How Does the Web Really Work?

The steps involved in connecting to the Internet and then to the web are very detailed even if it does seem to be smooth from the user end.
So what happens for real when you just want to connect to a website? Assuming you are already connected to the internet, here are the eight steps that occur in order:

1. You open your browser.
2. You type in the URL (website name).
3. Website name saved in History Cache on the hard disk.
4. Your computer looks up the name of the address to your default DNS server to find the IP address.
5. Your computer connects to the server at the IP address provided at the default web port of 80 TCP if you used “HTTP://” or 443 TCP if you used “HTTPS://” at the front of the web server name (by the way, if you used HTTPS then there are other steps involved using server certificates which we will not follow in this example).
6. Your computer requests the page or directory you specified with the default often being “index.htm” if you don't specify anything. But the server decides t's default and not your browser.
7. The pages are stored in a cache on your harddisk. Even if you tell it to store the information in memory (RAM), there is a good chance it will end up somewhere on your disk either in a PAGEFILE or in a SWAPFILE.

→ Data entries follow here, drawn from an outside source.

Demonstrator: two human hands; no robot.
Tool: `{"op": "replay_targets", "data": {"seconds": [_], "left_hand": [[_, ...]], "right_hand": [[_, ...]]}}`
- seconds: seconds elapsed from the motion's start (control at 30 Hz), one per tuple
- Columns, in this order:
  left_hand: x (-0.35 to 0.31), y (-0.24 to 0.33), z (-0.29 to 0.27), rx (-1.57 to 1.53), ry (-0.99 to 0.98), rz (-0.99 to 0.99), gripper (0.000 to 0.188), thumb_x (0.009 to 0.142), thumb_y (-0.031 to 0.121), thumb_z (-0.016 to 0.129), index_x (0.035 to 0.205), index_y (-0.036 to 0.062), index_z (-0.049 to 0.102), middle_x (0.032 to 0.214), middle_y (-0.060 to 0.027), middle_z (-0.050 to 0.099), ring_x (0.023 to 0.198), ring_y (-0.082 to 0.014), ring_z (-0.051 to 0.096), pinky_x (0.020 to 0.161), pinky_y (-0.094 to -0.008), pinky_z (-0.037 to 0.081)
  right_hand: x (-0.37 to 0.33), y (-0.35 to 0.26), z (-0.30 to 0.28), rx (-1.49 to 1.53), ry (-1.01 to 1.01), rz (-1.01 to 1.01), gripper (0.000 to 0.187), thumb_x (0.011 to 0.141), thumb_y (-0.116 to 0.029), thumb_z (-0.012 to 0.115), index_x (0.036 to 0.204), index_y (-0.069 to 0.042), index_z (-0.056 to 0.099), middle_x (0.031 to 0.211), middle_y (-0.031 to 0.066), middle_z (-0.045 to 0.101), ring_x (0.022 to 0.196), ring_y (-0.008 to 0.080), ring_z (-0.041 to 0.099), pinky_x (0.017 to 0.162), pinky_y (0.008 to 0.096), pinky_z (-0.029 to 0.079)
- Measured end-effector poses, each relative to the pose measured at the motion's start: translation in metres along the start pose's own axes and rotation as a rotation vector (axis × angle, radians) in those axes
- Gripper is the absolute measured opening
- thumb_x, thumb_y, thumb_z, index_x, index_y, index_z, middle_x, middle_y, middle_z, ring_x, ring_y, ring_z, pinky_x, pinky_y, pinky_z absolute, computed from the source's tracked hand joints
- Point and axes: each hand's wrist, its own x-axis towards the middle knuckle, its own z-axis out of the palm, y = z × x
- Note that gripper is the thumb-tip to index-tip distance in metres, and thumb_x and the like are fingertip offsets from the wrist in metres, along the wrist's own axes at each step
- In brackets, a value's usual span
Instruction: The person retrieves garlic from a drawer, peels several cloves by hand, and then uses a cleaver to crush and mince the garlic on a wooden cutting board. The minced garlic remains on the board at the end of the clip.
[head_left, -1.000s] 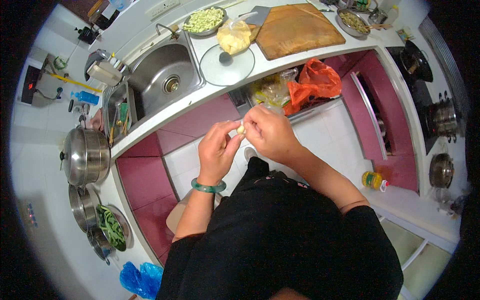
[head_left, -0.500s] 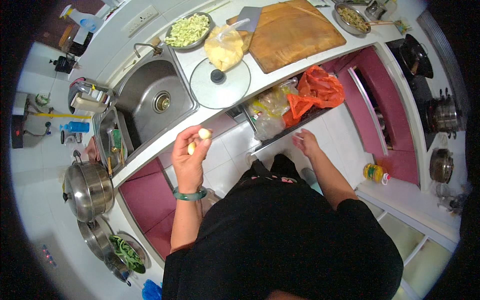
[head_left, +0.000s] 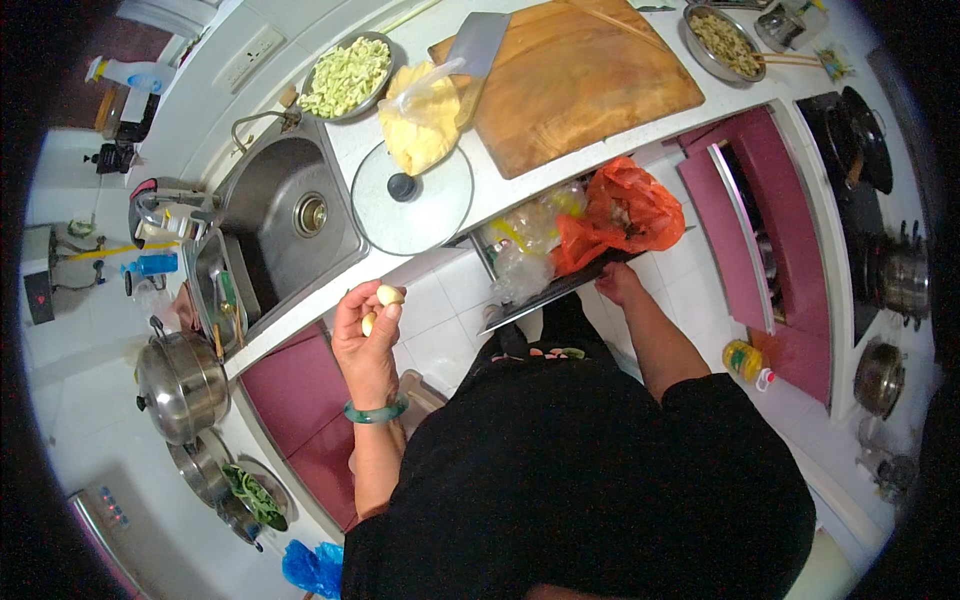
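My left hand (head_left: pixel 366 340) is raised in front of the counter edge and is closed on small pale peeled cloves (head_left: pixel 388 295), likely garlic. A green bangle (head_left: pixel 376 411) sits on that wrist. My right hand (head_left: pixel 617 282) reaches down to the front edge of an open drawer (head_left: pixel 535 303) below the counter and grips it. An orange plastic bag (head_left: pixel 622 211) and clear bags (head_left: pixel 528 250) fill the drawer beside that hand.
On the counter lie a wooden cutting board (head_left: pixel 585 75) with a cleaver (head_left: pixel 478 45), a glass lid (head_left: pixel 412 198), a yellow bag (head_left: pixel 420 125) and a bowl of chopped greens (head_left: pixel 346 77). A steel sink (head_left: pixel 290 215) is left. Pots (head_left: pixel 180 385) stand on the floor. A stove (head_left: pixel 860 130) is at right.
My hands have parted: the right one dropped from the cloves to the drawer edge, while the left one keeps the cloves. The view has tilted toward the counter.
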Motion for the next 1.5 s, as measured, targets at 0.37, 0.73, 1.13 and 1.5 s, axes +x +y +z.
{"op": "replay_targets", "data": {"seconds": [0.37, 0.73, 1.13, 1.5], "left_hand": [[0.028, 0.006, 0.072, -0.008, 0.028, 0.005, 0.029, 0.078, 0.001, 0.063, 0.105, 0.0035, 0.054, 0.088, -0.0059, 0.063, 0.059, -0.0011, 0.042, 0.048, -0.0139, 0.030], [0.035, 0.002, 0.100, 0.000, 0.080, -0.015, 0.028, 0.079, 0.001, 0.060, 0.107, 0.0036, 0.053, 0.091, -0.0106, 0.062, 0.055, -0.0010, 0.040, 0.045, -0.0137, 0.029], [0.054, 0.010, 0.146, -0.163, -0.059, -0.071, 0.040, 0.081, 0.003, 0.058, 0.120, 0.0033, 0.049, 0.095, -0.0071, 0.063, 0.060, -0.0004, 0.041, 0.048, -0.0134, 0.030], [0.068, 0.028, 0.160, -0.190, -0.239, 0.019, 0.034, 0.079, 0.003, 0.062, 0.112, 0.0042, 0.054, 0.096, -0.0056, 0.063, 0.069, -0.0031, 0.047, 0.056, -0.0158, 0.039]], "right_hand": [[0.016, -0.040, 0.044, 0.001, -0.181, 0.156, 0.015, 0.072, -0.010, 0.055, 0.086, -0.007, 0.052, 0.092, 0.0089, 0.053, 0.092, 0.0260, 0.051, 0.087, 0.0453, 0.043], [-0.026, -0.111, 0.159, -0.513, -0.287, -0.064, 0.032, 0.073, -0.011, 0.059, 0.104, -0.012, 0.053, 0.102, 0.0014, 0.056, 0.092, 0.0164, 0.052, 0.076, 0.0408, 0.046], [-0.087, -0.180, 0.141, -1.130, -0.642, -0.363, 0.009, 0.082, -0.011, 0.052, 0.085, -0.004, 0.057, 0.071, 0.0026, 0.054, 0.061, 0.0096, 0.049, 0.051, 0.0252, 0.043], [-0.297, -0.226, 0.267, -0.902, -0.902, -1.250, 0.008, 0.077, -0.004, 0.059, 0.085, -0.003, 0.058, 0.078, 0.0029, 0.053, 0.071, 0.0108, 0.052, 0.066, 0.0232, 0.043]]}}
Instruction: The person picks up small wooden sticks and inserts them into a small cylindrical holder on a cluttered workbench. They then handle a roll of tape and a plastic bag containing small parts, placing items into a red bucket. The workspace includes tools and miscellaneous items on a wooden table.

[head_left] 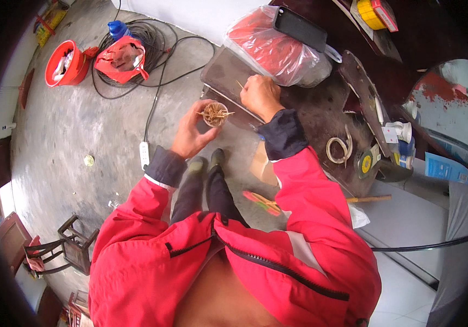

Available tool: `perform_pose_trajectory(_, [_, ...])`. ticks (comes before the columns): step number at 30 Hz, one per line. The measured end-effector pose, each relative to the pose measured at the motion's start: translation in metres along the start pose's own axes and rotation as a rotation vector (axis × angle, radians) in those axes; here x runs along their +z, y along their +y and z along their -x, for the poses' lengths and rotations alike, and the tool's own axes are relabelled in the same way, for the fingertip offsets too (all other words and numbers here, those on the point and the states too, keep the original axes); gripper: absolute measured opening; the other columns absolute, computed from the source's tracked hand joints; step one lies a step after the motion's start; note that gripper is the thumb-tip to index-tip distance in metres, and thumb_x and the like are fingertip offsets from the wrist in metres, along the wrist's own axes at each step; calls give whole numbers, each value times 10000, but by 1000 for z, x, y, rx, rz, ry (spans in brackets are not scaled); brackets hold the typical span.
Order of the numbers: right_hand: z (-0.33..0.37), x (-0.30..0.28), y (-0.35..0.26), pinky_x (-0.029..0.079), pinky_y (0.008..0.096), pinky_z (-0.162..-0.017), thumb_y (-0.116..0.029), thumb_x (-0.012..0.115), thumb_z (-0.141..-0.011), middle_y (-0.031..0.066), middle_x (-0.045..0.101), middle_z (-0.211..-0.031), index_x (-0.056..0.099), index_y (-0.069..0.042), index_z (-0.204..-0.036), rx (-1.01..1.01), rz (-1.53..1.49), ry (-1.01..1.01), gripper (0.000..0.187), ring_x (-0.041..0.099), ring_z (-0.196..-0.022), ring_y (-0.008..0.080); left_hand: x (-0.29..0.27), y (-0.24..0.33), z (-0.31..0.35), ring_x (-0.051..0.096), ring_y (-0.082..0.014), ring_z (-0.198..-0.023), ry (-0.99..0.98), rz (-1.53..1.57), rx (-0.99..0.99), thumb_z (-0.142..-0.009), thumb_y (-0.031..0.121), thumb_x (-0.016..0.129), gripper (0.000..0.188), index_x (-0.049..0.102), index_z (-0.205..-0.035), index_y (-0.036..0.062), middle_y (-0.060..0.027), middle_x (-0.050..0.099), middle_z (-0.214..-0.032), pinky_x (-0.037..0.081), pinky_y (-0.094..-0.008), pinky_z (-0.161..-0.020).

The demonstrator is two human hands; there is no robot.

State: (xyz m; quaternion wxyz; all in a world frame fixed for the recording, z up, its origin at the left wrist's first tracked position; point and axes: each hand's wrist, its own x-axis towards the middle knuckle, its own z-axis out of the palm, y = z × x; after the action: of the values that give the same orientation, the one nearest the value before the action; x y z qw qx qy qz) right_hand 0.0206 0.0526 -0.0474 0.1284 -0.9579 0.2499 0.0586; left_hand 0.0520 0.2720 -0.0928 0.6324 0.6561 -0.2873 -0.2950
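My left hand [188, 135] is closed around a small round container packed with toothpicks [215, 113], its mouth facing up. A few toothpicks lie crosswise over the top and stick out past the rim. To the right, my right hand [261, 96] is closed above the brown tabletop [227, 68], near its front edge. From its fingers a thin toothpick [240, 84] points out to the left. The fingertips themselves are partly hidden by the back of the hand.
A clear plastic bag with red contents [258, 41] and a black phone-like case [299, 28] sit behind my right hand. Coiled tape [339, 150] lies to the right. On the floor are a red bucket [70, 65], black cable [155, 35] and a power strip [144, 155].
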Motion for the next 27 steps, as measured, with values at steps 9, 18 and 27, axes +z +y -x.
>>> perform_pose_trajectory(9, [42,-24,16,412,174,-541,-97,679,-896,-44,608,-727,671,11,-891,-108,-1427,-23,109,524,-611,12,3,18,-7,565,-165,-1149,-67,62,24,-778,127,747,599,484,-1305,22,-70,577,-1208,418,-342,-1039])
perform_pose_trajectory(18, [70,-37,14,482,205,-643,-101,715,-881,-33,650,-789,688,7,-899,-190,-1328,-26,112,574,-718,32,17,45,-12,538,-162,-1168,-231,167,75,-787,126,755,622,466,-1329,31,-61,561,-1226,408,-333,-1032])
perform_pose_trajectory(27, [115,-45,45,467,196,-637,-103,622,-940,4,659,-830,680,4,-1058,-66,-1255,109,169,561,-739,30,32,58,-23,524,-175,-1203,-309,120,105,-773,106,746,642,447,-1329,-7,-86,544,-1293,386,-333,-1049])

8. The browser nearly instantaneously shows you what it has stored. Again, there is a difference between “perceived speed” and “actual speed” of your web surfing which is actually the difference between how fast something is downloaded (actual) and how fast your browser and graphics card can render the page and graphics and show them to you (perceived). Just because you didn't see it doesn't mean it didn't end up in your browser cache.